Both anglers and biologists agree it’s a necessary first step, but that’s where the disagreements begin.

Hand in hand with a closure should be the re-opening of the Skaha Lake Fish Hatchery, closed in 1989 due to ministry budget cuts, believes the B.C. Wildlife Federation.

The estimated annual operating cost of $60,000 is more than made up for in the estimated financial return to this valley of nearly a million dollars a year from anglers.

Ron Taylor, regional president for the BCWF and a director of the Oceola Fish and Game Club, says he can’t believe local municipal councils and chambers of commerce haven’t come forward to support the venture.

He believes if everyone was willing to chip in to fund the facility the way Summerland council is it could actually become a reality.

The hatchery is presently sitting idle and could conceivably be re-opened, but would have to be staffed and stocked.

Stocking it presents another problem, notes Dr. Peter Dill, a professor in the biology department at Okanagan University College.

If the hatchery were reopened, “where would the eggs come from?” he asks.

He also questions what point there would be in the long-term to beef up kokanee stocks with hatchery fish without determining why the kokanee stocks are declining.

There’s no point in increasing fish numbers without tackling the problem of healthy spawning beds, either, he says.

For example, in addition to the $300,000-plus committed this year by the provincial environment ministry to reconstruct the Mission Creek spawning channel, an additional channel is needed, as are channels in other areas.

He points out that the Mission Creek spawning channel was only intended as a pilot project when it was built in 1988.

“It has worked out reasonably well as a pilot project,” he says with a scientist’s caution, but, he adds, “there’s a problem in the lake.”

Biologists speculate that problem is mainly the fault of the Mysis shrimp introduced into the lake in 1966 as a fish food.

The plan appears to have backfired, with the shrimp in fact competing for feed with kokanee fry, and only serving as a food source for larger fish.

As well, Dill says there’s a need for biological research into just what is causing the drop in numbers of kokanee in Okanagan Lake, and whether Mysis is at the root of it.

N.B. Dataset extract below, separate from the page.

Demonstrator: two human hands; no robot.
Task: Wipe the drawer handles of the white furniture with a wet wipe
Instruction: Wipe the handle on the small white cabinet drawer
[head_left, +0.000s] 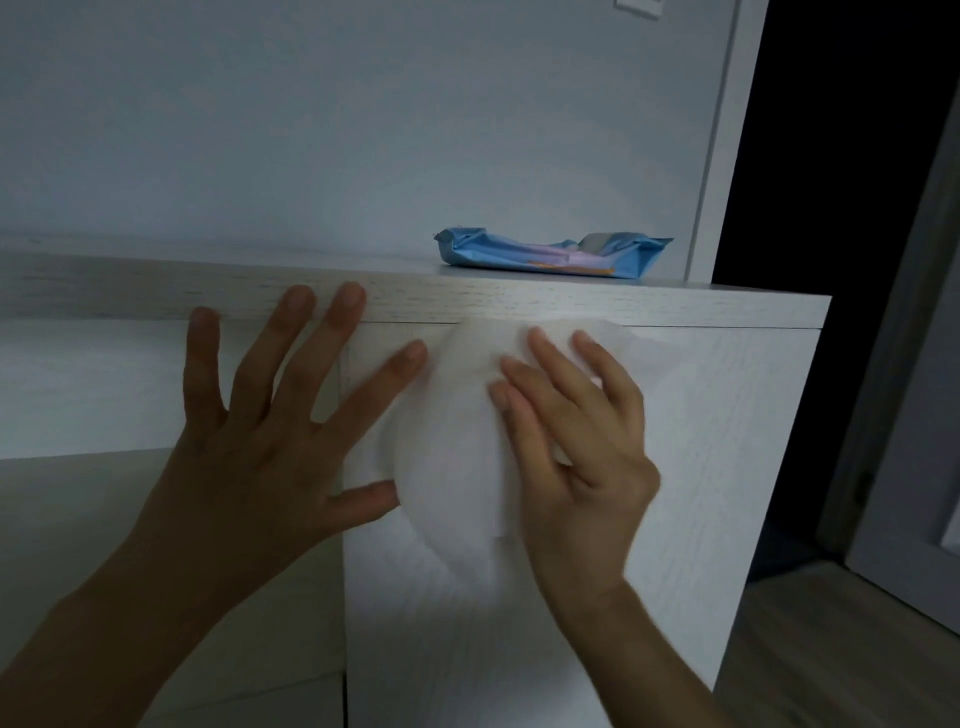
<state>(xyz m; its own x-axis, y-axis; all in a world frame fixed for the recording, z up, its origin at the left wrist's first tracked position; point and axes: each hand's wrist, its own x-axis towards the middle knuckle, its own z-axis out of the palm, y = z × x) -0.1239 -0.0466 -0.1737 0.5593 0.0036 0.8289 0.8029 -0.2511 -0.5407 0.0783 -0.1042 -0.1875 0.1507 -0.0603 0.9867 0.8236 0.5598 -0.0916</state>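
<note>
A white wet wipe (457, 431) hangs spread out in front of the white furniture (727, 415), just below its pale wood-grain top edge (519, 304). My right hand (576, 441) holds the wipe along its right side, fingers curled over it. My left hand (270, 415) is spread wide to the wipe's left, with the index fingertip and thumb touching its left edge. No drawer handle shows in this view; the wipe and both hands cover part of the front panel.
A blue pack of wet wipes (550, 254) lies on the furniture top at the back right. A white wall stands behind. To the right are a dark doorway (831, 156), a door frame and wooden floor (831, 649).
</note>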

If the hatchery is reopened, he would like to see it used as a research and enhancement facility by students from the college, which is already the home of a young and informally-organized Institute of Freshwater Studies.

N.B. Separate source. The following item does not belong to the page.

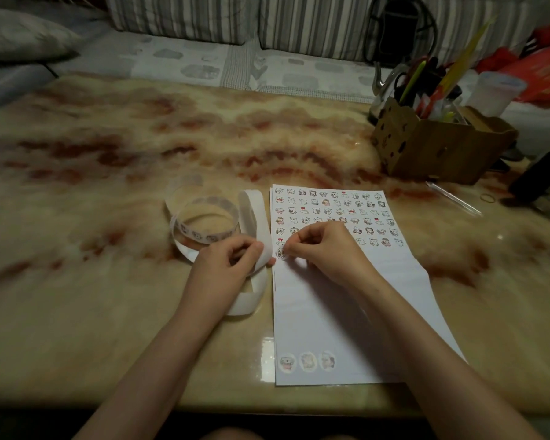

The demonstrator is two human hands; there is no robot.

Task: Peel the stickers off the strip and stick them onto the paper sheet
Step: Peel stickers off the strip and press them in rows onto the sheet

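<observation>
A white paper sheet (346, 300) lies on the marble table, its far half filled with several rows of small cartoon stickers; three round stickers sit near its front left corner. A long sticker strip (204, 228) coils in loops left of the sheet. My left hand (232, 258) pinches the white strip beside the sheet's left edge. My right hand (324, 246) pinches a small round sticker (281, 253) at the sheet's left edge, just below the last sticker row. Whether the sticker touches the paper I cannot tell.
A cardboard box (432, 144) full of pens and scissors stands at the back right. A clear pen (451, 198) and a rubber band (488, 197) lie near it. A dark object (540, 173) sits at the right edge. A sofa with striped cushions (185, 17) runs behind the table.
</observation>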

Whatever is done, Dill is adamant, and not alone, in emphasizing it has to be a long-term commitment.

Don Peterson, manager of the Fish Culture Section of the environment ministry in Victoria agrees that habitat enhancement or restoration is needed along with the closure.
However, he disagrees with the need for re-opening the hatchery: “It won’t solve the problem in the long-term, and it won’t help the recovery of wild stocks.”

Because a vast majority of streams are diverted for irrigation, a great deal of spawning habitat is simply no longer there, he says.

The problem is also one of greed; of exploitation of the resource, he says.